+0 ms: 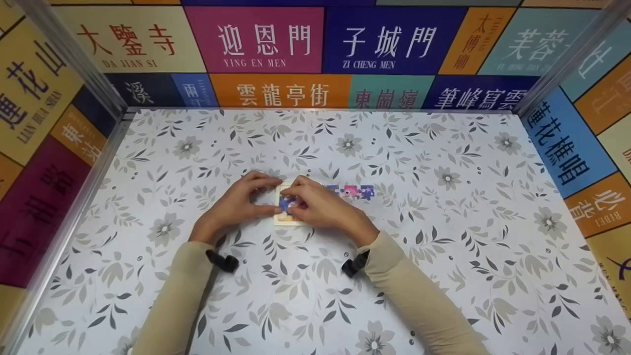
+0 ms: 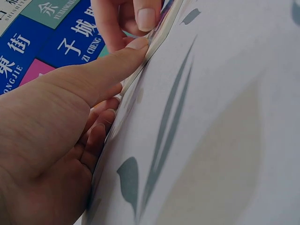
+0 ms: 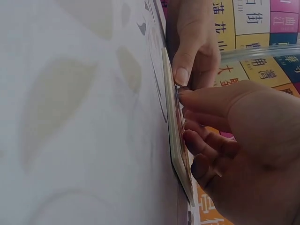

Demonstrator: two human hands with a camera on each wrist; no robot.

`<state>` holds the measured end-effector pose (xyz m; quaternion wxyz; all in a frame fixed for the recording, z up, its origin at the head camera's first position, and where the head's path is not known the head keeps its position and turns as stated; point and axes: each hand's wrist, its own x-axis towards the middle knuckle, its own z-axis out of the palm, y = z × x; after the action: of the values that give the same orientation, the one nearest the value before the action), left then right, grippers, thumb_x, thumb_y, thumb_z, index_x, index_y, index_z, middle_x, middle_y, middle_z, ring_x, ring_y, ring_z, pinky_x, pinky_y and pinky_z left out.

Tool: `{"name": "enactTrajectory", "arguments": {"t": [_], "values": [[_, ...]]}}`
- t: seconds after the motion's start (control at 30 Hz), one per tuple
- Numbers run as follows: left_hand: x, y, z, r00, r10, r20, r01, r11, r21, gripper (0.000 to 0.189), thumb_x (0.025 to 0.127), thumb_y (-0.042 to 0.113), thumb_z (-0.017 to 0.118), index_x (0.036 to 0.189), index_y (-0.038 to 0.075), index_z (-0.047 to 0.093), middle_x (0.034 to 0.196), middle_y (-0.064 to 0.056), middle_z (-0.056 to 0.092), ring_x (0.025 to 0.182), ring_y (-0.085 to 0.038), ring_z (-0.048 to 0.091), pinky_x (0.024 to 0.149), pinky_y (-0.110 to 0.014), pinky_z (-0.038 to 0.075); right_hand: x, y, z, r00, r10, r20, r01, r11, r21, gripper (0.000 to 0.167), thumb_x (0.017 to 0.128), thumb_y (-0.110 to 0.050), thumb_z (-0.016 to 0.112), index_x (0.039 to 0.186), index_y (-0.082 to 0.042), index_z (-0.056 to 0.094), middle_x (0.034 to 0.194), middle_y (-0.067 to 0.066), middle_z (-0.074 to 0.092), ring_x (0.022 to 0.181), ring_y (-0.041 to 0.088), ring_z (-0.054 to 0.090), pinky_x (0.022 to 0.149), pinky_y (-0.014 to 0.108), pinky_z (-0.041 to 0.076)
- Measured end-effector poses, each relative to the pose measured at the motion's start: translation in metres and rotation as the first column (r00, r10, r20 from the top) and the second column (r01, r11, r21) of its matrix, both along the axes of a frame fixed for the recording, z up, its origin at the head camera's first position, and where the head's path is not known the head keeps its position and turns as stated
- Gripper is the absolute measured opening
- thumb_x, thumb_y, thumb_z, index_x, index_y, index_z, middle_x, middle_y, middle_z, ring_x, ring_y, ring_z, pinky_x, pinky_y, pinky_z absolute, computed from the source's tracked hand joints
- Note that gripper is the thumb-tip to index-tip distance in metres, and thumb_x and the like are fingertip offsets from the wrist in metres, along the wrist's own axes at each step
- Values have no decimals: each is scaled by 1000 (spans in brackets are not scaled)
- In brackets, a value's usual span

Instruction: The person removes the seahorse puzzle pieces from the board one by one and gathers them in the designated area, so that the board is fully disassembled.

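Head view: touching a pale-rimmed puzzle tray (image 1: 291, 223), centred on floral tabletop (image 1: 424, 217), with loosely spread left hand (image 1: 240, 199) and curled right hand (image 1: 323, 204), left of knobbed pieces (image 1: 350, 190) in a left-to-right row. Left wrist view: setting thumb (image 2: 117, 63) to thin, straight rim (image 2: 165, 30). Right wrist view: bending fingers (image 3: 204, 140) over tray, too hidden to tell any pinch or long axis.

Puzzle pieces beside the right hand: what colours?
Puzzle pieces: mainly blue-purple and pink; head view shows best.
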<state>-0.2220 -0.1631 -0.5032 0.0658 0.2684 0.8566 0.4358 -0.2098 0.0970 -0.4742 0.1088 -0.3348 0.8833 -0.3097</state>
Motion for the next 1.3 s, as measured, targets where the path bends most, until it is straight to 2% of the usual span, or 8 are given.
{"name": "enactTrajectory", "arguments": {"t": [0.37,0.6,0.9,1.3], "values": [[0,0,1,999,9,46,-8,1000,-16,68,87,30,94,148,14,68,140,-9,61,133,-26,57,120,-46,43,2,0,-3,999,5,31,-5,1000,1,41,102,-16,70,142,-8,69,129,10,59,104,19,61,95,35,54],[0,1,2,996,25,84,-22,999,-36,73,84,36,96,149,21,67,141,-4,59,134,-24,55,122,-46,41,3,1,-1,997,-45,67,46,999,-6,42,101,-19,74,138,-2,64,129,13,58,108,23,62,99,37,55],[-1,0,0,999,9,43,-8,1000,-25,74,82,37,97,148,18,68,140,-5,60,129,-25,56,117,-44,42,4,3,-2,998,-47,33,48,999,-21,36,100,-18,74,129,0,64,123,15,54,103,24,59,95,36,52],[0,0,1,999,12,41,-11,1000,-22,76,81,36,98,148,19,68,141,-5,60,129,-24,56,115,-43,43,2,1,-3,998,-54,32,56,996,-71,35,97,-14,79,127,-3,63,118,13,60,100,21,61,91,34,53]]}}
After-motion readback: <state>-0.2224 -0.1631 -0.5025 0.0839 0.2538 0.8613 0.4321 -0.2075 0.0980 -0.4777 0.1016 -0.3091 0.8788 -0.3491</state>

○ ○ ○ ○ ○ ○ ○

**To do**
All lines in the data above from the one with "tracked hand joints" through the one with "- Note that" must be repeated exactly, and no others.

**Exercise solution**
- thumb_x, thumb_y, thumb_z, index_x, index_y, index_z, middle_x, middle_y, middle_z, ring_x, ring_y, ring_z, pinky_x, pinky_y, pinky_z absolute, computed from the source's tracked hand joints
- Note that gripper is the thumb-tip to index-tip distance in metres, and thumb_x and the like are fingertip offsets from the wrist in metres, along the wrist's own axes at each step

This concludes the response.